◆ TASK REQUIREMENTS ◆
Output the full listing below exactly.

◆ DATA PROVIDED ◆
--------

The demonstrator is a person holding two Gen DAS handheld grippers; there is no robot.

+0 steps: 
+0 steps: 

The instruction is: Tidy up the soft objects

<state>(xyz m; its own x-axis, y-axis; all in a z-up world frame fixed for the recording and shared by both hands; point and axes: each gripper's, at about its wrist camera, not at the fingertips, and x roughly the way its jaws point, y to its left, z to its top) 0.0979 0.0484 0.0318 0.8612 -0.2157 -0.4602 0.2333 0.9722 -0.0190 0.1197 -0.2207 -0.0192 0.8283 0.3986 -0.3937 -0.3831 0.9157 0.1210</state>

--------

◆ RESPONSE ◆
The demonstrator is a person holding two Gen DAS handheld grippers; there is no robot.

+0 steps: 
+0 steps: 

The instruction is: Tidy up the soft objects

<state>(xyz m; its own x-axis, y-axis; all in a z-up world frame fixed for the recording and shared by both hands; point and axes: each gripper's, at about its wrist camera, not at the fingertips, and x roughly the way its jaws point, y to its left, z to its top) 0.0979 0.0484 0.0318 0.8612 -0.2157 -0.4602 0.2333 0.9722 -0.0190 0.1197 -0.2207 -0.0192 0.8283 0.3986 -0.3937 -0.3831 0.9157 0.1210</state>

The exercise requires no additional content.